Captain Smith served as master of numerous White Star Line vessels. He was the captain of the RMS Titanic, and perished when the ship sank on its maiden voyage. Captain Smith was an experienced seaman who had served for 40 years at sea, including 27 years in command. Sadly, this was the first crisis of his career. (nominated by William)


Married to American founding father Alexander Hamilton, she was a defender of his works and co-founder and deputy director of Graham Windham, the first private orphanage in New York City. Eliza is recognized as an early American philanthropist for her work with the Orphan Asylum Society. (nominated by Lucy)


Elizabeth Blackwell was a British physician, notable as the first woman to receive a medical degree in the United States, and the first woman on the Medical Register of the General Medical Council. (nominated by Grant)


LaGuardia was a Republican mayor of New York City, whose popularity crossed party lines, and he was a big supporter of Franklin D. Roosevelt’s New Deal plan for recovery. Mayor LaGuardia implemented many of FDR’s social policies in his City. (nominated by Kathy)


In her cowboy hat, pants, and pink sunglasses, Kennedy gained a reputation as a flamboyant activist who stood up to authority and did not care what people said about her. Only the second African-American woman to graduate from Columbia Law School, Kennedy fought for the rights of Black Panther members and African-American singers discriminated against by music companies. Disgusted by the racism in the courts, Kennedy turned her energy to activism for the remainder of her life. (nominated by Kathy)


Several generations of kids and families were comforted by watching Mr. Rogers’ Neighborhood on public television. Fred Rogers’ program ran from 1968-2001. Mr. Rogers Neighborhood often focused on difficult subjects in an uplifting way. Fred Rogers’ comforting delivery and emphasis on children’s emotional well being was a source of joy for generations. (nominated by Kathy)


Mexican painter known for her many portraits, self-portraits, and works inspired by the nature and artifacts of Mexico. In addition to belonging to the post-revolutionary Mexicayotl movement, which sought to define a Mexican identity, Kahlo has been described as a surrealist or magical realist. She is known for painting about her experience of chronic pain (nominated by Stella & Frida)

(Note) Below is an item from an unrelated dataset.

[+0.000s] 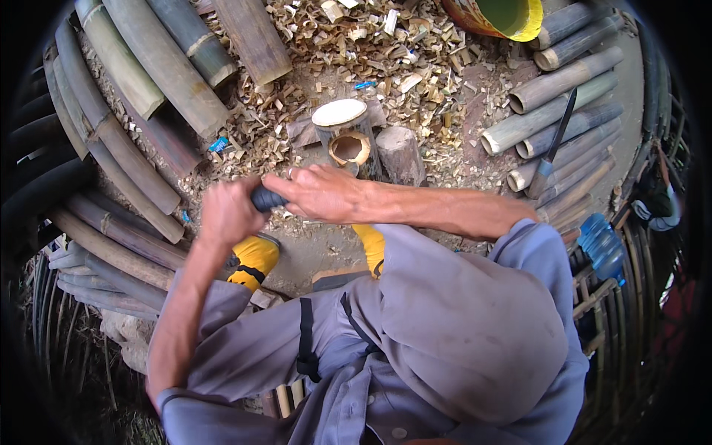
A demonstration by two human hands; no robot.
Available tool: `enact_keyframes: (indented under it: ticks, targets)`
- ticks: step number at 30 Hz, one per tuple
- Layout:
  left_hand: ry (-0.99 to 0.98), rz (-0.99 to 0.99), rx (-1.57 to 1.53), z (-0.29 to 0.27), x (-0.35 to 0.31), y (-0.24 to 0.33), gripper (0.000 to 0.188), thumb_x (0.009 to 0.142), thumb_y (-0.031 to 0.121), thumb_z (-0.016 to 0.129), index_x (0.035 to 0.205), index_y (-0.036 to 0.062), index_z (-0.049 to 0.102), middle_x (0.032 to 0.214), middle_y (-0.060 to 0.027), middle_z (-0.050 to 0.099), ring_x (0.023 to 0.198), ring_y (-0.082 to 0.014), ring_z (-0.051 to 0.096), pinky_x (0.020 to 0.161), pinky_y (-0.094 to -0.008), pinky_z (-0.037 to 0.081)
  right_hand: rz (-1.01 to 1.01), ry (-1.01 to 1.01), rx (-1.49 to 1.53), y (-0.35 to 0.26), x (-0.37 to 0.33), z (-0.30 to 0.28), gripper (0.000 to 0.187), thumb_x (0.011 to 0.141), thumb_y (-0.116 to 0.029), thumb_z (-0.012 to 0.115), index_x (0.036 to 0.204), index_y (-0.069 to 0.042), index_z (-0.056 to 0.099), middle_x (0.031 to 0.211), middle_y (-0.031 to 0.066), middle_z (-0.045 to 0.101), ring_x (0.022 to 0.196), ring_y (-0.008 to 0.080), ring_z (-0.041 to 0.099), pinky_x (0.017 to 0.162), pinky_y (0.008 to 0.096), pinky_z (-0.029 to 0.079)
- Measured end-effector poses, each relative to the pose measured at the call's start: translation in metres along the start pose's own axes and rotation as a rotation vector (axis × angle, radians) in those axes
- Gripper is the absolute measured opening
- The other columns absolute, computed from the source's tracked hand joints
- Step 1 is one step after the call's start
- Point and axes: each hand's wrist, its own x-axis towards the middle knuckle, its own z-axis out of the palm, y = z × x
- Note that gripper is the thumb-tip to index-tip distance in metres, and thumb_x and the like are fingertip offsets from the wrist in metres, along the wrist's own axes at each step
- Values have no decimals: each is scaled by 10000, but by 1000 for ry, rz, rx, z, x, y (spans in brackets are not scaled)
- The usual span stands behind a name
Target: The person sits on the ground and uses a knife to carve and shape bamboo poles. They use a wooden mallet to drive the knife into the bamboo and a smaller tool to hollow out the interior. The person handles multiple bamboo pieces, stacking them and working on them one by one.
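My left hand (231, 211) is closed round a dark grey cylindrical tool handle (268, 198), just left of the middle. My right hand (326, 194) reaches across from the right, its fingers curled at the other end of the same handle. Whatever the handle belongs to is hidden by my hands. Directly beyond my right hand stands a bamboo section with a pale, flat top (340, 113). In front of it a hollow bamboo end (349, 148) shows a dark opening with a rough tan rim. A short wooden log (400, 154) leans close on its right.
Thick bamboo poles (167, 63) lie at the left. Cut bamboo lengths (552, 133) line the right, with a long-bladed knife (561, 133) on them. Wood shavings (356, 44) cover the far ground near a yellow-rimmed bucket (512, 18). A blue plastic bottle (601, 245) is far right.
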Motion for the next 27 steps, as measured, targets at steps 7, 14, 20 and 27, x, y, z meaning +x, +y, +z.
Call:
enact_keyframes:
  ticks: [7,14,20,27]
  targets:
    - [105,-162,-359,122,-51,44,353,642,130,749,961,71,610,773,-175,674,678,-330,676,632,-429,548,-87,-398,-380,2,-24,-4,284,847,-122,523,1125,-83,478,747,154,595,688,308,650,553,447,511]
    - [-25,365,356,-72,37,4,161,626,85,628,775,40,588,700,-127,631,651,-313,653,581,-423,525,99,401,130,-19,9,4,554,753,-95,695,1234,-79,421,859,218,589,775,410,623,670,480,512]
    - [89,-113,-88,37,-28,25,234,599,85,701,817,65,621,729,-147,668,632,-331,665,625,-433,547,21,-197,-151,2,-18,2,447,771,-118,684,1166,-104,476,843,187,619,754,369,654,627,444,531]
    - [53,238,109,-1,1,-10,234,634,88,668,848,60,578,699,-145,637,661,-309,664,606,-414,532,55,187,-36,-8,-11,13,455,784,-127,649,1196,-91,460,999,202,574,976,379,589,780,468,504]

Douglas is the 2012 Olympic all around champion and the 2015 World all-around silver medalist. She was a member of the gold-winning teams at both the 2012 and the 2016 Summer Olympics, dubbed the "Fierce Five" and the "Final Five" by the media, respectively. She was also a member of the gold-winning American teams at the 2011 and the 2015 World Championships. Douglas is the first African American to become the Olympic individual all-around champion, and the first U.S. gymnast to win gold in both the individual all-around and team competitions at the same Olympics. (nominated by Alice)


As a Senator from Wisconsin, he encouraged President John F. Kennedy in 1963 to consider environmental/conservation issues and their impact on future generations. He founded Earth Day, an annual day devoted to environmental protection issues. (nominated by Kathy)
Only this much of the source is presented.